**Work instructions:** Start at the first line of the material. Repeat each line exactly through the one containing "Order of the", then stop.

━━━━━ Source information ━━━━━

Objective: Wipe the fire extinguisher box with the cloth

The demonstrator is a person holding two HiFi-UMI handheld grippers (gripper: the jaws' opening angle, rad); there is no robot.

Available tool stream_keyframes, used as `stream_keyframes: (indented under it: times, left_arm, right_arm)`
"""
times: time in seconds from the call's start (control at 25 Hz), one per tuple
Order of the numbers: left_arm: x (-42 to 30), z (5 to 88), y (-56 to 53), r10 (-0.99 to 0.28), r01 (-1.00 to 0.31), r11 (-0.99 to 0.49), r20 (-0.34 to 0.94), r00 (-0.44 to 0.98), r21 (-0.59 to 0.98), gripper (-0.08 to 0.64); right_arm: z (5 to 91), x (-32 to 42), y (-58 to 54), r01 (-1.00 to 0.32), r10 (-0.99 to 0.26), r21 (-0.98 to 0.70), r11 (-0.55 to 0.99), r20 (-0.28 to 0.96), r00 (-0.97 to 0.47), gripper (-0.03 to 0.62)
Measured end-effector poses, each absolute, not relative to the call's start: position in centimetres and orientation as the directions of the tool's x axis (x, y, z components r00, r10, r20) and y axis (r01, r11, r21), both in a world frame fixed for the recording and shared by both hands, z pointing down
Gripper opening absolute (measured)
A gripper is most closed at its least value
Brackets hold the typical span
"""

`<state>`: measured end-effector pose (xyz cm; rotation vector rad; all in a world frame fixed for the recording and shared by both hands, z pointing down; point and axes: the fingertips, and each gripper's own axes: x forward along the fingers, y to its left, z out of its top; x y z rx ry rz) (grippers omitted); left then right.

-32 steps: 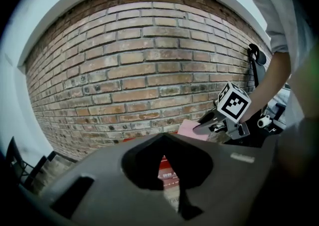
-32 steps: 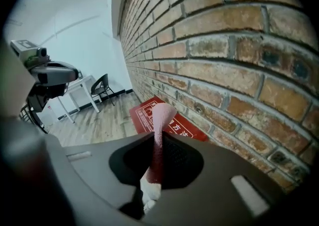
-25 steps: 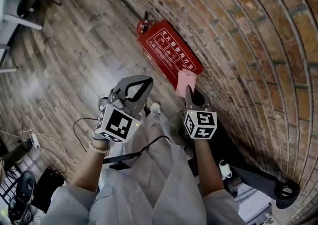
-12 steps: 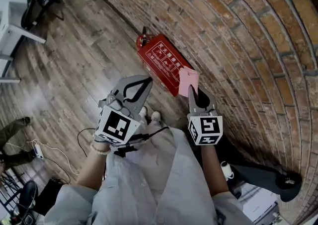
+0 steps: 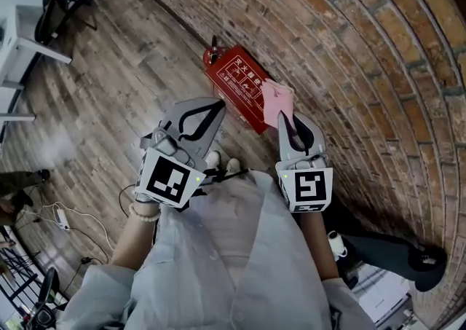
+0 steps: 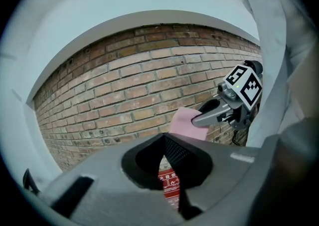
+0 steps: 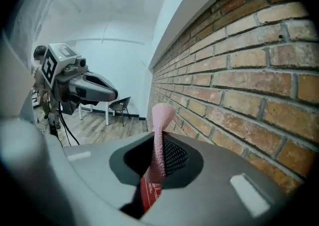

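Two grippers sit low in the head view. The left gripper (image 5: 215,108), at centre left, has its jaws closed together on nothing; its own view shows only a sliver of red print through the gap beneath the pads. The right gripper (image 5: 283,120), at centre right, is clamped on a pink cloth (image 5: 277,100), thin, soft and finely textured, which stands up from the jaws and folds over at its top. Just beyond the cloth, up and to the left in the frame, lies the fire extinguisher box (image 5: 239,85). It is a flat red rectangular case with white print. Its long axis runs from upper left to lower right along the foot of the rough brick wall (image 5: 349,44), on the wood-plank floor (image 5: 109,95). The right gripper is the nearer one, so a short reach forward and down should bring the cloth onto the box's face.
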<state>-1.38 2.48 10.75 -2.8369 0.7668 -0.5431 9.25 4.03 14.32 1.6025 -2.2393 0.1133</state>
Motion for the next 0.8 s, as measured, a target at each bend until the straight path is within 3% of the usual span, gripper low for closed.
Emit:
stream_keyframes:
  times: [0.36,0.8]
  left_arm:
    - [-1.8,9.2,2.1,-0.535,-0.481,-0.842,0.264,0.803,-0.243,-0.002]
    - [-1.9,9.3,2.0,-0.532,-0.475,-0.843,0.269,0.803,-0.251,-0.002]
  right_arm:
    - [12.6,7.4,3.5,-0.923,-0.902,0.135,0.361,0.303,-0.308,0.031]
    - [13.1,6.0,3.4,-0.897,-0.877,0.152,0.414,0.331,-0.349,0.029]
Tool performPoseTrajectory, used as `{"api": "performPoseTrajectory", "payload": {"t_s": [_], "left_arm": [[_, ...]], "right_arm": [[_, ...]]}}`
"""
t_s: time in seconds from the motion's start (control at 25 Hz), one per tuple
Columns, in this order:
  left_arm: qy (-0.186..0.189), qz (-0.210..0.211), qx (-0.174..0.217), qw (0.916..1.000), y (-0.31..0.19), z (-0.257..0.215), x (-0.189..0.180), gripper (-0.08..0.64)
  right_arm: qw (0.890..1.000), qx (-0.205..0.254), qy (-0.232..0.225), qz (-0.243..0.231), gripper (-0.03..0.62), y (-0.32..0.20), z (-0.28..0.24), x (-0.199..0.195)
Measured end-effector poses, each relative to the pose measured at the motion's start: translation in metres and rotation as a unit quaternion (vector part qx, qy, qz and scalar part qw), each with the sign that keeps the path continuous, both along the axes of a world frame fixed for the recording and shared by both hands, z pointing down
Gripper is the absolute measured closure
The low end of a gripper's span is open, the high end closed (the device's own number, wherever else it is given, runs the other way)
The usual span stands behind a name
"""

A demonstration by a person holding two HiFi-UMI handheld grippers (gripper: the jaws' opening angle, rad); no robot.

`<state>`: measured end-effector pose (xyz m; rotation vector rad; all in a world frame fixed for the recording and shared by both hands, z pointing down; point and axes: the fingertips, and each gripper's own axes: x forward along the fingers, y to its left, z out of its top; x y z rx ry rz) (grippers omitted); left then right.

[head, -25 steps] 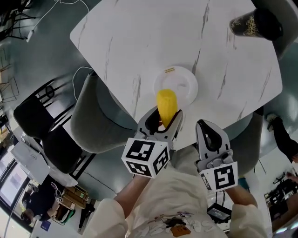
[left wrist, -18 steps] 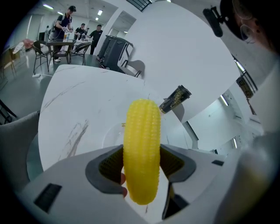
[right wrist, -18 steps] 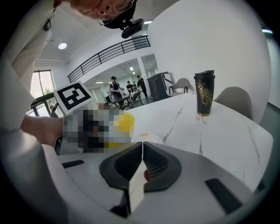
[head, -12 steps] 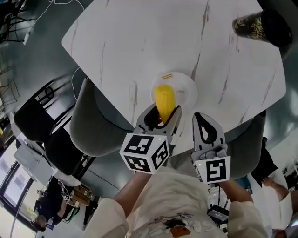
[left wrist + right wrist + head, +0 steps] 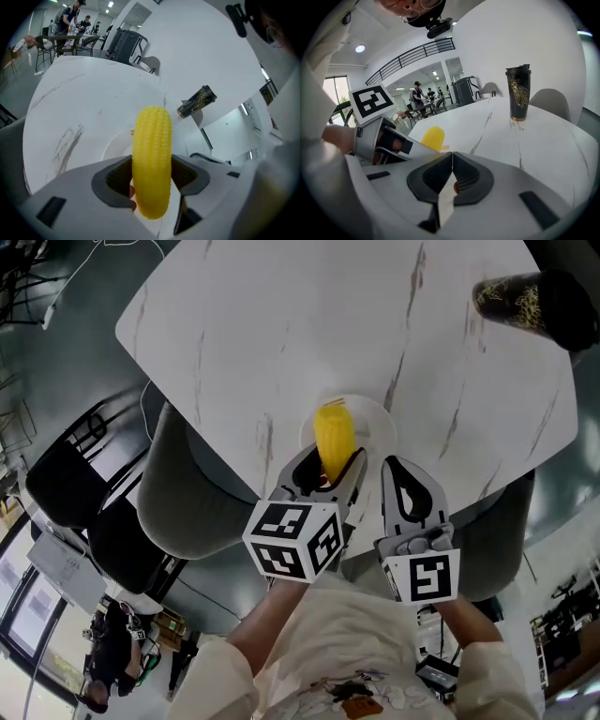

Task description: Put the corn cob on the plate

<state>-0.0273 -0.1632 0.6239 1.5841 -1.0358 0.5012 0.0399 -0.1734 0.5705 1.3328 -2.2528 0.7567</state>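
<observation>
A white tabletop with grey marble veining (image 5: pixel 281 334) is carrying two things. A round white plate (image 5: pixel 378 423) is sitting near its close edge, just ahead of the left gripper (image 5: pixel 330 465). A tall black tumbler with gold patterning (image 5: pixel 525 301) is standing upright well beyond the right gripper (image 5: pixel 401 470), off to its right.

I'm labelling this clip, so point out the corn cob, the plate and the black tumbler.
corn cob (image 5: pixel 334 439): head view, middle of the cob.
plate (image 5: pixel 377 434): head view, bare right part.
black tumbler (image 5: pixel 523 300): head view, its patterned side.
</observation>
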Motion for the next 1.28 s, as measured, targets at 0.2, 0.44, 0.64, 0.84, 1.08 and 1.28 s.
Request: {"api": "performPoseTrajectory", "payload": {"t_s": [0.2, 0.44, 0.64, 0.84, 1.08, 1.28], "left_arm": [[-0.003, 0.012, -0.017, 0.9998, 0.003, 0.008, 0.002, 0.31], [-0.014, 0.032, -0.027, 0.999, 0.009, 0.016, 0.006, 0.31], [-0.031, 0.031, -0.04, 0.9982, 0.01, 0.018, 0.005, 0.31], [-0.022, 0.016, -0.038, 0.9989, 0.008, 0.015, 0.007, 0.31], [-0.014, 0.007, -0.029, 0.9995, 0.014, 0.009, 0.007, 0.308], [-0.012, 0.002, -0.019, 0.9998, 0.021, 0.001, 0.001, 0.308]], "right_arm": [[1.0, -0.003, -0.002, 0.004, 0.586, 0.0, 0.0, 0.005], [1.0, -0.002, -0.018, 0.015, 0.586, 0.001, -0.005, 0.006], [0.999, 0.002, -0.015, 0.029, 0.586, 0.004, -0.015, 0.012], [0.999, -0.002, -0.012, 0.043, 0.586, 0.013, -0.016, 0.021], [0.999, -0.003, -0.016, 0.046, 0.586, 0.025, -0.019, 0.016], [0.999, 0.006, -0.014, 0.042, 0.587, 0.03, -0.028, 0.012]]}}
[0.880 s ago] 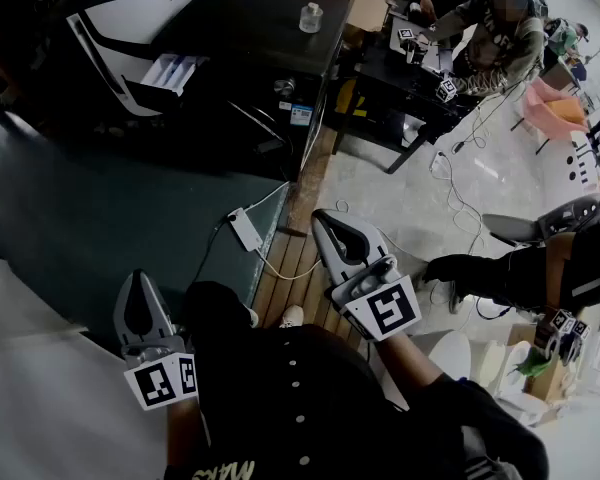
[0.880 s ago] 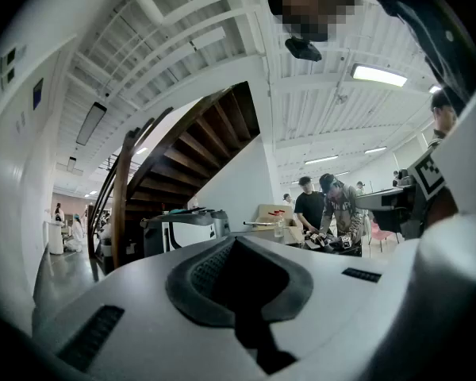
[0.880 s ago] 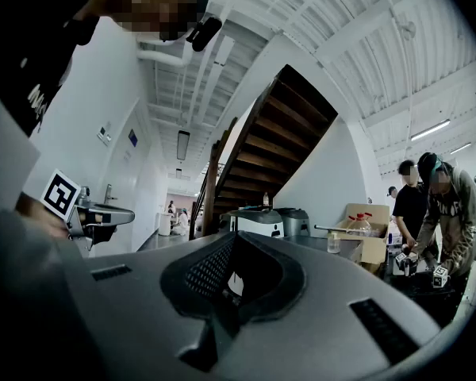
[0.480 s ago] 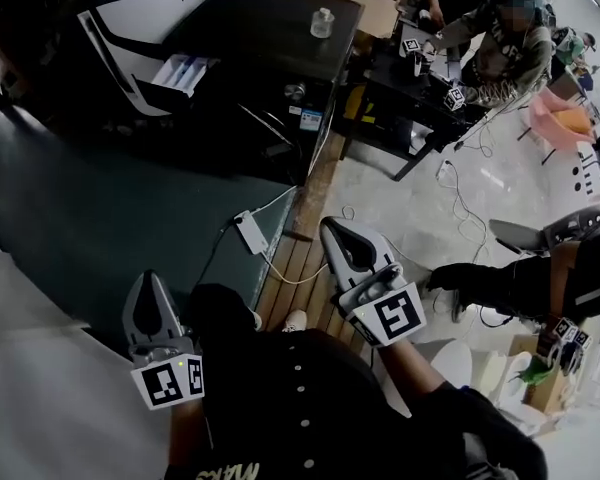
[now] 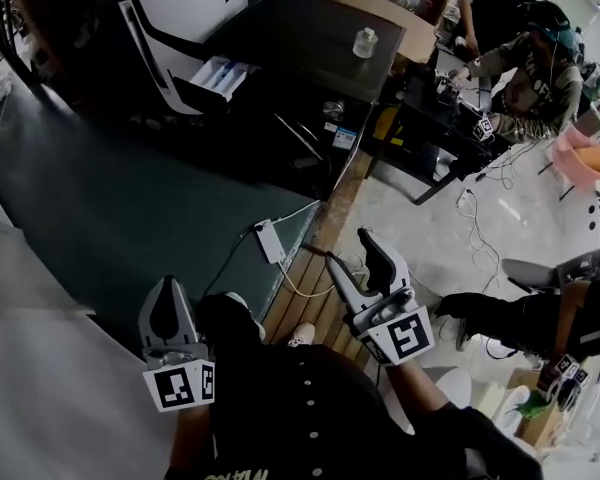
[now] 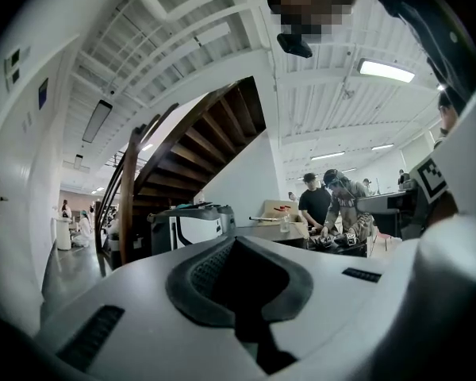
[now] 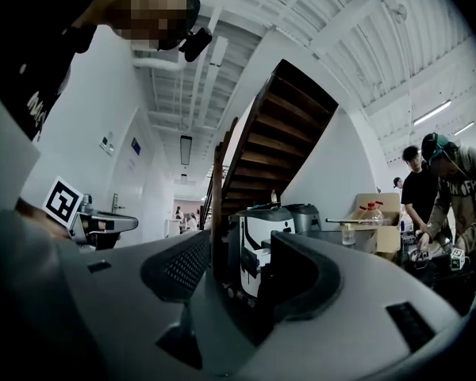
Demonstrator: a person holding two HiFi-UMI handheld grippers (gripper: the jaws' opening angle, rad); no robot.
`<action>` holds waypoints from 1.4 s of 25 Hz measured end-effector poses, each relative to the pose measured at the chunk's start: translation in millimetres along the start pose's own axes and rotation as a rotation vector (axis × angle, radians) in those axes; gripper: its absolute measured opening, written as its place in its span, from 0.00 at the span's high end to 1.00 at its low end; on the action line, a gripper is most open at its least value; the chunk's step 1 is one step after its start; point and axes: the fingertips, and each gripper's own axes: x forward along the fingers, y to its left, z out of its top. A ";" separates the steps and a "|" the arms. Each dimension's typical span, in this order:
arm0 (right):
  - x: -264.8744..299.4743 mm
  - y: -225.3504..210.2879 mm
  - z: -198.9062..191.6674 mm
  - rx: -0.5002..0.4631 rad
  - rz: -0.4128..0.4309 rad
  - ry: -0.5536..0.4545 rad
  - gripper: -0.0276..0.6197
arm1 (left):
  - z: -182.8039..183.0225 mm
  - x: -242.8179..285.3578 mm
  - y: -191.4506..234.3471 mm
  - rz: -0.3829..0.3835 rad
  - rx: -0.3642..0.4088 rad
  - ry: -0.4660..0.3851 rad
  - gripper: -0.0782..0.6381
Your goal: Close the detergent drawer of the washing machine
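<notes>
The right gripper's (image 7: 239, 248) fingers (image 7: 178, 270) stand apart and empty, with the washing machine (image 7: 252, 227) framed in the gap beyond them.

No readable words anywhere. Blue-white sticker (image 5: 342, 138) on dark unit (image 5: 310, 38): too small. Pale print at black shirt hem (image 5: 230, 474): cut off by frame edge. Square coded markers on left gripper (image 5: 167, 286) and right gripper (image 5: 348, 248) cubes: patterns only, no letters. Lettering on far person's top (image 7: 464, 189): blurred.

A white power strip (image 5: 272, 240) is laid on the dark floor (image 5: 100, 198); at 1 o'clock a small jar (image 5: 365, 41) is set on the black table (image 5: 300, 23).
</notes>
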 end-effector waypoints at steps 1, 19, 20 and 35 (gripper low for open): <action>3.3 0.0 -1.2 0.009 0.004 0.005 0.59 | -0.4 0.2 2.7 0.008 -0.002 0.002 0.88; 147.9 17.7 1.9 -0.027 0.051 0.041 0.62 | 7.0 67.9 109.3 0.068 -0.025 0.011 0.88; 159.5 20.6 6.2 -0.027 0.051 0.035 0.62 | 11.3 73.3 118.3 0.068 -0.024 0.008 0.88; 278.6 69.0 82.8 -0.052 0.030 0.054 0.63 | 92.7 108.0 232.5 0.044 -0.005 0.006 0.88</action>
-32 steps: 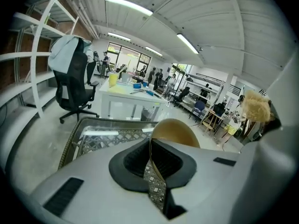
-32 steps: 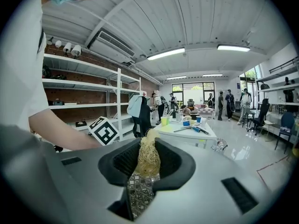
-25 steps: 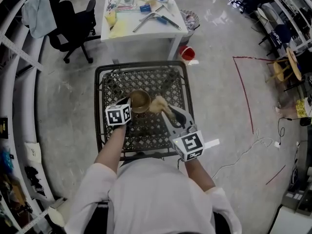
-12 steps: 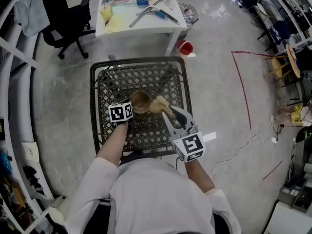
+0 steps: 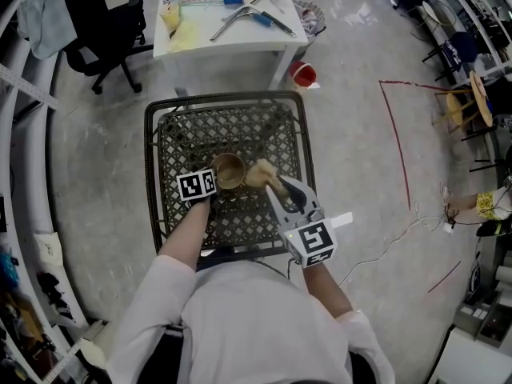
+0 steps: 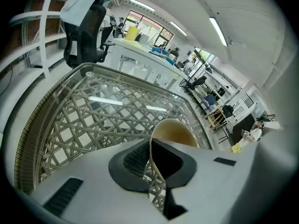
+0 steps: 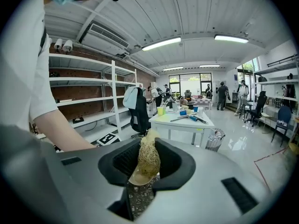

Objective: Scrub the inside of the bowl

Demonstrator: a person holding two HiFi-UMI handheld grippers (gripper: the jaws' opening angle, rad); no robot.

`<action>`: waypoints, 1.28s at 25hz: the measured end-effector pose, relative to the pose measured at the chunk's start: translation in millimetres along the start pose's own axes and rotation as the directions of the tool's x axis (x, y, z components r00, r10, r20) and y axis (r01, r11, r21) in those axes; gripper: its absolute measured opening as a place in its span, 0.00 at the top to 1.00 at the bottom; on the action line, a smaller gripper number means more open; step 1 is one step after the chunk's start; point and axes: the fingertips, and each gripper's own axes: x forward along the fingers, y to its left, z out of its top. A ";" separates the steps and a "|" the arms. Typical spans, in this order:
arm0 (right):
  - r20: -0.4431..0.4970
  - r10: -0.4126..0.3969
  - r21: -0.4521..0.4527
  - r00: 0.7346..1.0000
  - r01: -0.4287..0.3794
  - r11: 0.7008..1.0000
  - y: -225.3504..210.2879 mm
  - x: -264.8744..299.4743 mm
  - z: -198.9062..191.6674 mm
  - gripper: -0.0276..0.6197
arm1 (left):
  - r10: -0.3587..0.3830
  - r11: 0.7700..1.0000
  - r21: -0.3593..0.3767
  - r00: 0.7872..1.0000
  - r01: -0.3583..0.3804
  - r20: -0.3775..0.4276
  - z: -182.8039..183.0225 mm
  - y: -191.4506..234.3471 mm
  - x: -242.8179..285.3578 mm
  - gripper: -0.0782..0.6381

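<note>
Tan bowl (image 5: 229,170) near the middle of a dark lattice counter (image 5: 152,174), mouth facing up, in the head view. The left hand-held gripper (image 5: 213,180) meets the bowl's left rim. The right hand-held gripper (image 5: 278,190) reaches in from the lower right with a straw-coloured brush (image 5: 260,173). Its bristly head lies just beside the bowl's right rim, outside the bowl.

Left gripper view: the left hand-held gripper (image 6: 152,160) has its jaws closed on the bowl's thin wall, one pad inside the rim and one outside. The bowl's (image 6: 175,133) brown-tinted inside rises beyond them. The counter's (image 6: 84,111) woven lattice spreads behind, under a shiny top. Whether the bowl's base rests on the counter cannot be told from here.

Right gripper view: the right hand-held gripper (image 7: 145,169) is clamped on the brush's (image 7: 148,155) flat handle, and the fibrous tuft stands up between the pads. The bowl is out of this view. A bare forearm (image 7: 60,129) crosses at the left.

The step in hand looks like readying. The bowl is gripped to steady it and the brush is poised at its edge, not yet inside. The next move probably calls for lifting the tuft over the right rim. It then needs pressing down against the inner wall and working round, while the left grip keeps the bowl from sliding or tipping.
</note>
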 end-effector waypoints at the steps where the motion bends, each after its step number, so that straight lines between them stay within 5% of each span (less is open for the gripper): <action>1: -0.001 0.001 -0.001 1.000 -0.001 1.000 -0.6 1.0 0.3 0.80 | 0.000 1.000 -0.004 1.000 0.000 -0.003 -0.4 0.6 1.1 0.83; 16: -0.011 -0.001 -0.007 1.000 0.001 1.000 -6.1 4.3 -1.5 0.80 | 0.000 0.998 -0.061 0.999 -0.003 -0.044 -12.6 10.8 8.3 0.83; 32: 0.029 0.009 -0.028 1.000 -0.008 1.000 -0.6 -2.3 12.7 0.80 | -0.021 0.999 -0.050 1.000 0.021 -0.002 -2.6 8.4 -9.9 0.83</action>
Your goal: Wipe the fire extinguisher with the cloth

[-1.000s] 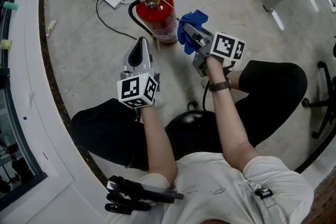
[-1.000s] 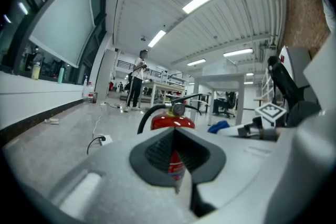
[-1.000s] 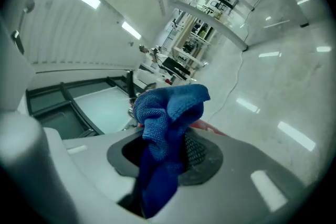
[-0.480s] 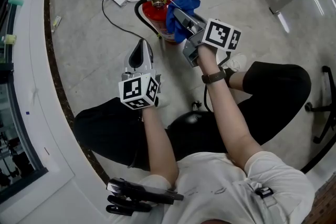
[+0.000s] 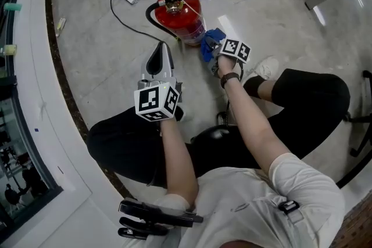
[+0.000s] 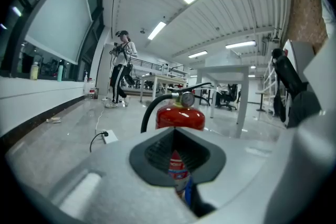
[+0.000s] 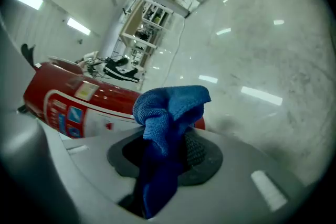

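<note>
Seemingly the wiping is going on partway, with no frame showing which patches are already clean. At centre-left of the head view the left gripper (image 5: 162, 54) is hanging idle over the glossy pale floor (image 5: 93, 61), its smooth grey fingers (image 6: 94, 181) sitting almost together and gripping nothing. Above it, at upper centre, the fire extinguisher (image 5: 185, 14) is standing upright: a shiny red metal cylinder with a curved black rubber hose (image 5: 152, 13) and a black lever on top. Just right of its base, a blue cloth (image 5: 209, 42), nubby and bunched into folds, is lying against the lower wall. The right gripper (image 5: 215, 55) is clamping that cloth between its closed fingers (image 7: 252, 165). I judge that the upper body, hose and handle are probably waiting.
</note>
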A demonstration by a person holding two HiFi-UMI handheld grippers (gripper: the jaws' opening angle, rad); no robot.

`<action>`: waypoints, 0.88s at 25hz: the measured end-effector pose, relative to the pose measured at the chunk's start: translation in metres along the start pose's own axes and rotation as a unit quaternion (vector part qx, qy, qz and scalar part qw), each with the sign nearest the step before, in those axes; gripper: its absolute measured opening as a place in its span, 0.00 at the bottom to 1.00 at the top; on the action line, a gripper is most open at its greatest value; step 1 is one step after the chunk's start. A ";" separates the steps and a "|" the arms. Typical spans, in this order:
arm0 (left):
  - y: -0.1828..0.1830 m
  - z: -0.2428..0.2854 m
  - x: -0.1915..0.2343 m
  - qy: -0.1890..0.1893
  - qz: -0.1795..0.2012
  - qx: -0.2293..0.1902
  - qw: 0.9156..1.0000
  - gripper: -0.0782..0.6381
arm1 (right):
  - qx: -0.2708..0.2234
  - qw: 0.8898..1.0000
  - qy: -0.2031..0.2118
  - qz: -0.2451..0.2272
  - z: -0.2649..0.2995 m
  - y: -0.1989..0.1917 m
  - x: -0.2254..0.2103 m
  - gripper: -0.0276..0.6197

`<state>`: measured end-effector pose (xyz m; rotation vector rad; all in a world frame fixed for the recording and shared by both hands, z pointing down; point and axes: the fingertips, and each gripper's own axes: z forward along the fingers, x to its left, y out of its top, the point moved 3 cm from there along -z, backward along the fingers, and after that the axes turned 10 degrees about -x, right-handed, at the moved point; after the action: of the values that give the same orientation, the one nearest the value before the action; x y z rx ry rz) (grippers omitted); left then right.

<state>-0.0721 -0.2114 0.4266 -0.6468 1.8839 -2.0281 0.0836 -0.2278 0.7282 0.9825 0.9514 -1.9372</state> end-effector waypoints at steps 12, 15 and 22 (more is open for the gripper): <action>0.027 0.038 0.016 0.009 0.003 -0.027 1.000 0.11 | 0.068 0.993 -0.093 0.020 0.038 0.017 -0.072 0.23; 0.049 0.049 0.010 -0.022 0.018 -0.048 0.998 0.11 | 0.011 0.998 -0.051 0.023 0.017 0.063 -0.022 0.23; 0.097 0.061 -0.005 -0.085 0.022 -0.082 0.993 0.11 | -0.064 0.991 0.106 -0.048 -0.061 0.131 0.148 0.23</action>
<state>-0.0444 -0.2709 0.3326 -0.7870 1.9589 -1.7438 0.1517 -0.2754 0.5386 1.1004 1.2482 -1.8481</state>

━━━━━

**Expected answer:**
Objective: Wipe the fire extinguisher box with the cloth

The demonstrator is a person holding two HiFi-UMI handheld grippers (gripper: the jaws' opening angle, rad); there is no robot.

Available tool stream_keyframes, used as `stream_keyframes: (indented under it: times, left_arm, right_arm)`
"""
times: time in seconds from the call's start (control at 25 Hz), one per tuple
Order of the numbers: left_arm: x (-42 to 30), z (5 to 88), y (-56 to 53), r10 (-0.99 to 0.28), r01 (-1.00 to 0.31), r11 (-0.99 to 0.49), r20 (-0.34 to 0.94), r00 (-0.44 to 0.98), r21 (-0.59 to 0.98), gripper (-0.08 to 0.64); right_arm: z (5 to 91), x (-32 to 42), y (-58 to 54), r01 (-1.00 to 0.32), r10 (-0.99 to 0.26), r21 (-0.98 to 0.70), r11 (-0.55 to 0.99), r20 (-0.28 to 0.96), r00 (-0.97 to 0.47), gripper (-0.03 to 0.62)

The response is finished.